= We, the Invisible =

Report from pavement dweller census in Mumbai, India

We, the Invisible was a report based on a 1985 census of around 6,000 pavement dweller families, funded and carried out by the Society for the Promotion of Area Resource Centers (SPARC) and the Society for Participatory Research in India (PRIA). It drew attention to this disadvantaged group and helped to reduce the number of violent evictions.

== Aims ==
Activists from the Society for the Promotion of Area Resource Centers (SPARC) such as Sheela Patel and Jockin Arputham joined with the Society for Participatory Research in India (PRIA) in 1985, in order to make census of around 6,000 of the poorest households in Mumbai. The aim was to ascertain the scale and nature of the city's pavement dwellers, since despite being unavoidable on the street, there was little known about who they were or where they came from. It was a transparent process in which the researchers kept the households informed about the census at all stages. Slum dwellings had proliferated in the city, and the Municipal Corporation of Greater Mumbai had been granted permission to demolish pavement structures by a Supreme Court ruling.

== Findings ==
We, the Invisible revealed that pavement dwellers were not transient populations, but people who had lived for over two decades in the city. It showed approximately half of the pavement dwellers to be from the poorest districts in the state of Maharashtra, with the other half coming from the poorest parts of wider India. Many came as victims of drought, famine, earthquakes, religious persecution or riots.

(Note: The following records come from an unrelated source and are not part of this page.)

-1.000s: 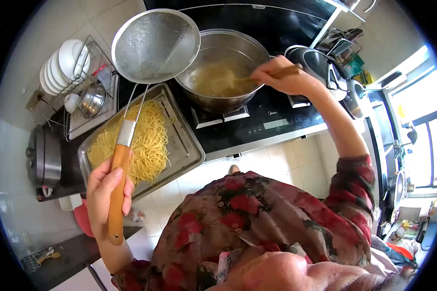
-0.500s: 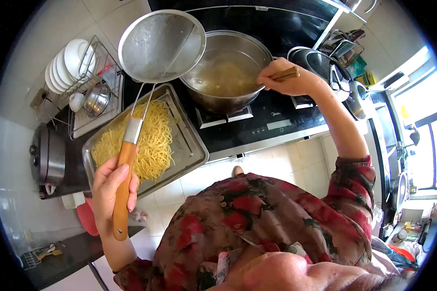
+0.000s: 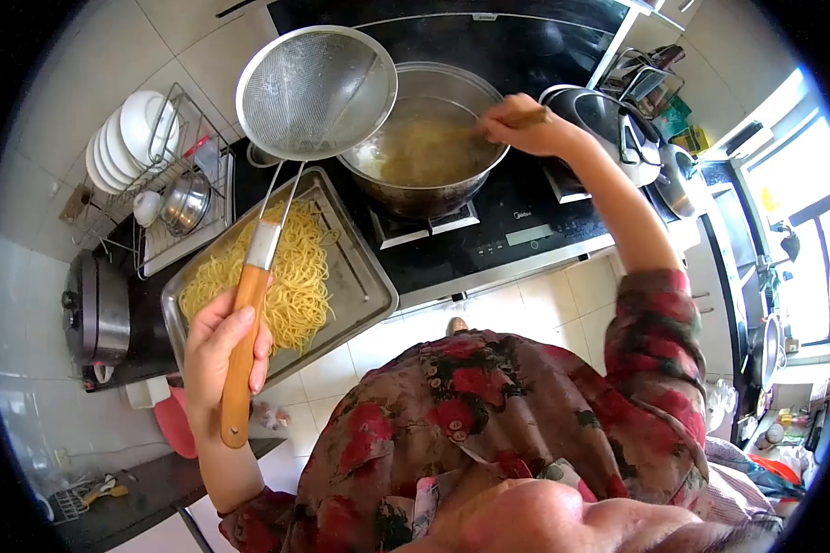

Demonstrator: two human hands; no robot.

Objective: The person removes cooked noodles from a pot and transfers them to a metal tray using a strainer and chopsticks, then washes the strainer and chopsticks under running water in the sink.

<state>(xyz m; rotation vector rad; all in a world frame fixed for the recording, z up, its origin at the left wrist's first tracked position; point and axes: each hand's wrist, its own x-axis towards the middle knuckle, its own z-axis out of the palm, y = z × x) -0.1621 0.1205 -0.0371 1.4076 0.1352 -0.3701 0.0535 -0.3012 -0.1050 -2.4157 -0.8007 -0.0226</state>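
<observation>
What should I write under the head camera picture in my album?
The left hand holds a strainer, the right hand a wooden utensil over the pot; noodles lie on a tray.

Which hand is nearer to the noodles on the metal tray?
Left. The left hand grips the strainer handle at the noodles' lower-left edge in view; the right hand is farther off, by the pot's right rim.

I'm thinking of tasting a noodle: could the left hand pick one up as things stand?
Probably not: the left hand is closed round the strainer's handle, though the noodles lie uncovered close by.
</observation>
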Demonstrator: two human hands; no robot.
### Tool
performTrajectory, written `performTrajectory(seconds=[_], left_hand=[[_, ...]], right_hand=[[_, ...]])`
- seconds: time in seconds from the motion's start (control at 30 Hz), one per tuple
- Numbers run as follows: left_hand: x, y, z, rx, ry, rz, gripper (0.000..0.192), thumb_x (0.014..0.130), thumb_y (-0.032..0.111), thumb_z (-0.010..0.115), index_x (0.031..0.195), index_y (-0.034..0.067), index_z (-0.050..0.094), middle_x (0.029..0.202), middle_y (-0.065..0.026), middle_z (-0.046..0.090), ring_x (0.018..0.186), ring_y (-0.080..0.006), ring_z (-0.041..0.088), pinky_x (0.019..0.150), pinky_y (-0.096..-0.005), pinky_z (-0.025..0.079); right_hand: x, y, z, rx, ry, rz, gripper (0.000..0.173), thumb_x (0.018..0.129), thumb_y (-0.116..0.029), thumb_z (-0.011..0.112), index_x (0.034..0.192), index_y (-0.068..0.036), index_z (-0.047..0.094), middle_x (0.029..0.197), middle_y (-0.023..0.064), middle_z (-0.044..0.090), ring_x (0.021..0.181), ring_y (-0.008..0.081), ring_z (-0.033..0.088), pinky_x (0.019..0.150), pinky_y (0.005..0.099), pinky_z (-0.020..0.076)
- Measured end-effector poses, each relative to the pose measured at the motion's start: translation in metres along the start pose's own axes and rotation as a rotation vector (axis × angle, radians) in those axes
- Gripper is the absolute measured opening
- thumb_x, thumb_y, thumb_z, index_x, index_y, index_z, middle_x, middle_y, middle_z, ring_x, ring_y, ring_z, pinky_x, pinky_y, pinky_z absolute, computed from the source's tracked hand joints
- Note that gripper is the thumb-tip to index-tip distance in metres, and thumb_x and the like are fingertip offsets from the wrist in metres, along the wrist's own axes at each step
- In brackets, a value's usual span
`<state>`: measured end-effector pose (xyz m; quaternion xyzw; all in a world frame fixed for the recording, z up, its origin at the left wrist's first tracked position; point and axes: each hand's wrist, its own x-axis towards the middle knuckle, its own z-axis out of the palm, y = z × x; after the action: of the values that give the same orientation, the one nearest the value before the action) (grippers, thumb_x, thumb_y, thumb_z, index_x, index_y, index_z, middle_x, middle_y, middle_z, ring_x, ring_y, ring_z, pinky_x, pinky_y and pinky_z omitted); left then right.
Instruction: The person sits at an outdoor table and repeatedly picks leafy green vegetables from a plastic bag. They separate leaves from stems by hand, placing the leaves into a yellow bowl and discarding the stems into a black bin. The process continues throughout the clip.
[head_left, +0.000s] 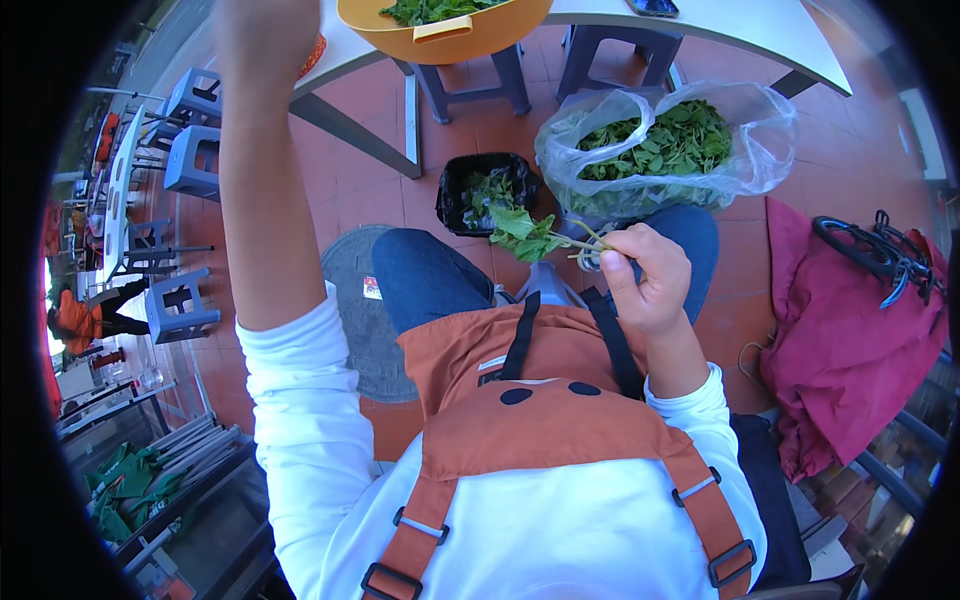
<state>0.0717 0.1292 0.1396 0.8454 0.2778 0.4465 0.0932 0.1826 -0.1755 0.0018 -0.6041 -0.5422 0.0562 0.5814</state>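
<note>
My right hand (649, 277) pinches the stems of a small leafy green sprig (525, 234) between thumb and fingers, above my lap. Its leaves point left, over the near side of a small bin lined with a black bag (450, 196), which has green scraps inside. My left hand (268, 34) is raised at the top left, blurred and cut by the picture's edge, beside the yellow basin; its fingers cannot be made out. The yellow basin (442, 46) holds leafy greens. A clear plastic bag (757, 142) full of leafy greens (686, 139) stands open beyond my right knee.
A white table (739, 24) spans the top, bearing the basin and a phone (652, 7). Dark stools (480, 96) stand beneath it. Left are blue stools (193, 161) and a person in orange (79, 319). A red cloth (840, 375) with a bicycle lies right.
</note>
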Motion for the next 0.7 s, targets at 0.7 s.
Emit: performTrajectory(seconds=[0.7], left_hand=[[-0.149, 0.055, -0.031, -0.177, -0.638, 0.156, 0.021, 0.07, 0.017, 0.075, 0.083, 0.006, 0.062, 0.086, -0.0063, 0.058, 0.089, -0.0251, 0.056, 0.096, -0.0439, 0.035]], right_hand=[[0.012, 0.001, 0.009, -0.217, 0.01, -0.326, 0.025, 0.07, -0.002, 0.071, 0.095, -0.005, 0.066, 0.077, 0.0058, 0.061, 0.057, 0.0196, 0.057, 0.049, 0.0283, 0.0431]])
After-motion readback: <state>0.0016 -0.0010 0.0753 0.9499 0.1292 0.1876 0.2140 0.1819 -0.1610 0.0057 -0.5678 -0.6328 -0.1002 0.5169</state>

Most lived in shacks of less than 150 square feet with no electricity or water connection. They paid protection money to gangsters, despite living on municipal land. They were ignored by the city administration and could not afford to use public transport, but despite that provided a service to the city by being a source of cheap labour.

== Results ==
As a result of the report, there were no violent evictions of pavement dwellers in Mumbai despite the Supreme Court ruling. Negotiated evictions were facilitated and the group Mahila Milan was set up to represent women. In 1986, 300 households were moved from their shacks on the East Moses Road to the Dindoshi Nagar site in Goregaon. The plots were more spacious, but also rocky and the area was unsafe at night. Having had no choice in being moved, the families were saddened by the experience and this spurred SPARC to find out what people really wanted. Following on from these discussions, four model houses were built and displayed in Byculla for one week. Everyone who had participated in the census was invited to attend and over 5,000 households went. The favourite model was the most expensive, at 16,500 rupees and it was taken to over fifty other similar exhibitions. Also this model was then built by some of the Dindoshi residents on their land.